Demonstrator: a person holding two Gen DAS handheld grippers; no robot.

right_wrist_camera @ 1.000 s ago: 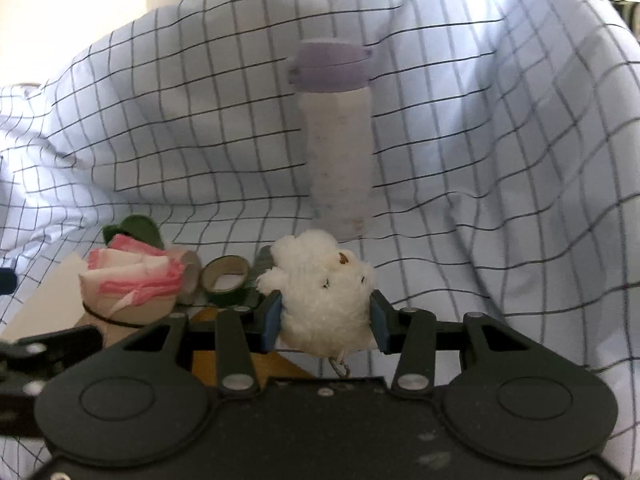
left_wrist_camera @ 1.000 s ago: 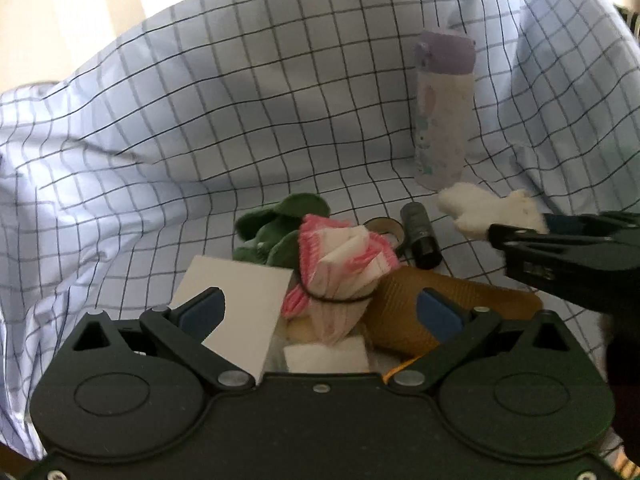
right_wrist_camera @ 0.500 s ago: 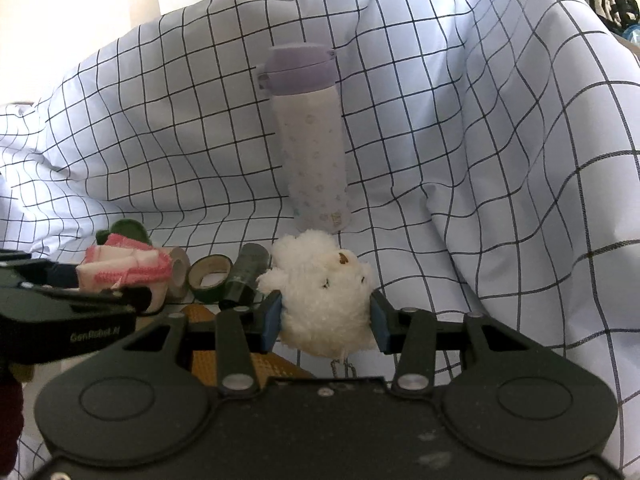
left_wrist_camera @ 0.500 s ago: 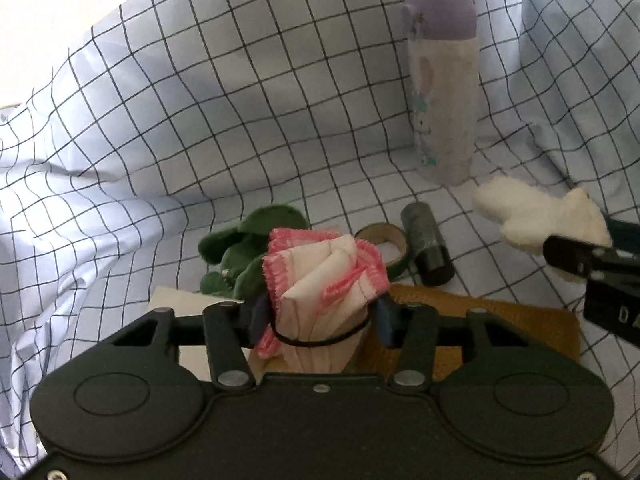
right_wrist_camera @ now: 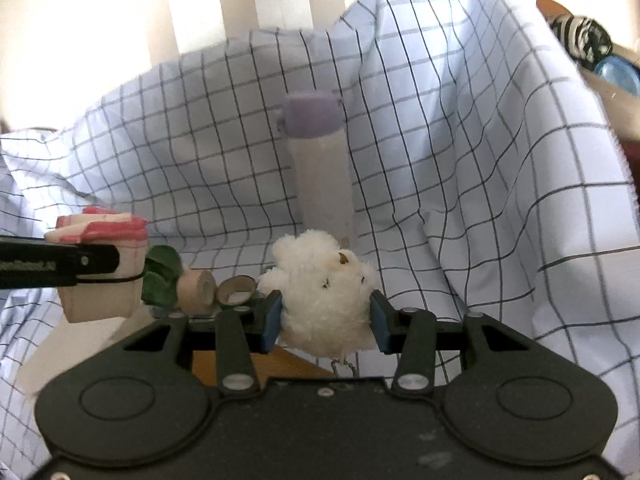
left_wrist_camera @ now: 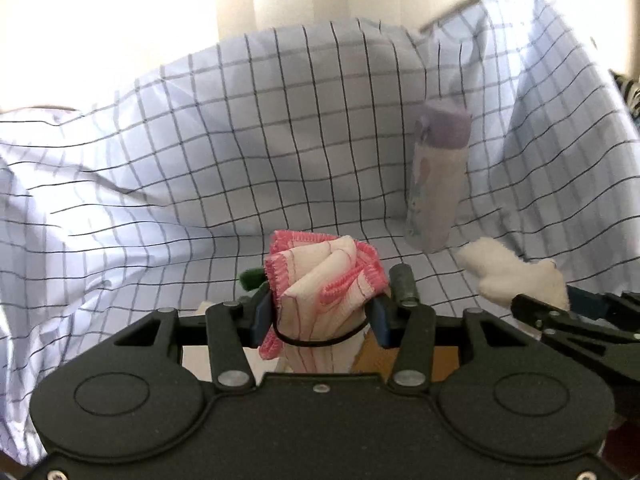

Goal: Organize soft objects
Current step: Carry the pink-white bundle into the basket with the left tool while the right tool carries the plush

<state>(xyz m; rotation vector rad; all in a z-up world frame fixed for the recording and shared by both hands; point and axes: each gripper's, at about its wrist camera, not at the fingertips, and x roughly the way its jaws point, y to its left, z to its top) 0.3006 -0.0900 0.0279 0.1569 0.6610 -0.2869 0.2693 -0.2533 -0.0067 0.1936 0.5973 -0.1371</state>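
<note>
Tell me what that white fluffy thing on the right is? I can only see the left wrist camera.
Observer: A white plush toy with a tiny face. The right gripper is shut on it.
Operator: Is anything hiding behind my pink cloth?
Observer: Yes, a beige tape roll sits beside the green toy.
Operator: What's far off to the right?
Observer: A shiny blue thing, past the edge of the checked sheet.
</note>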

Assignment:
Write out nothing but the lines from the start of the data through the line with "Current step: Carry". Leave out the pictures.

The answer:
Demonstrator: a person holding two Gen DAS handheld grippers; no robot.

right_wrist_camera @ 1.000 s ago: 
left_wrist_camera @ 1.000 s ago: 
right_wrist_camera @ 0.500 s ago: 
left_wrist_camera @ 0.500 s ago: 
right_wrist_camera @ now: 
left_wrist_camera @ now: 

Goal: Organize soft objects
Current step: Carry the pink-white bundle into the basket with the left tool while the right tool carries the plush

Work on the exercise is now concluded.